236 000 dollars de plus-value
Flairant le bon coup, l’étudiant spéculait en fait depuis quelques temps sur Emulex, mais en pure perte. Car en "jouant" l’action à la baisse alors que le cours de celle-ci grimpait, Jakob risquait de perdre 100 000 dollars (737 000 francs). Ce jeudi-là, cet ancien stagiaire d’Internet Wire imagine donc, pour se "refaire", le stratagème du faux communiqué : en annonçant la démission du patron d’Emulex et de très mauvais résultats, il fait plonger l’action.
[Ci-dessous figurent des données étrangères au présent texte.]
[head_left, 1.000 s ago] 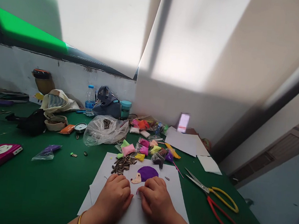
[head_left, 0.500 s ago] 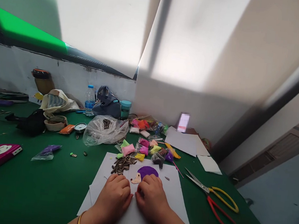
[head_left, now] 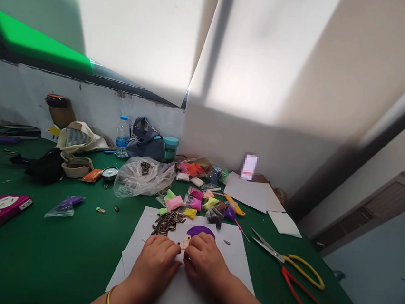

Mark Jakob récupère alors sa mise initiale et la réinvestit aussitôt, mais en "jouant" Emulex à la hausse cette fois. Dans le même temps, le patron d’Emulex dément les informations du communiqué, ce qui rassure les investisseurs. Le cours retrouve son niveau normal et Mark Jakob empoche une plus-value de 236 000 dollars (1,7 million de francs)...
À chacun sa leçon
La sévérité légendaire de la SEC lui laisse peu de chance de profiter de son butin. Outre les 15 ans de prison, Mark Jakob encourt une amende de 500 000 dollars (3,7 millions de francs). Une "bonne leçon" un peu coûteuse. Les autorités californiennes n’ont pas hésité à donner un tour très médiatique à l’affaire. Le procureur Alejandro Mayorkas veut faire de Mark Jakob un "cas exemplaire". "Quiconque essaierait de commettre un délit via le Web doit bien se mettre dans la tête qu’il ne pourra compter sur l’anonymat pour parvenir à ses fins, menace-t-il. Nos techniques d’investigation avancent aussi vite que la technologie." À défaut d’être rémunératrice, la mésaventure de Mark Jakob présente quelques vertus pédagogiques. À l’instar de l’économiste John Maynard Keynes - dont les leçons sur les comportements des boursicoteurs font autorité - Jakob est parvenu à démontrer grandeur nature, et en jouant avec les nerfs des investisseurs, que, sur les marchés, les moutons sont légion. Le brio de la démonstration lui permettra peut-être de solliciter la clémence des juges.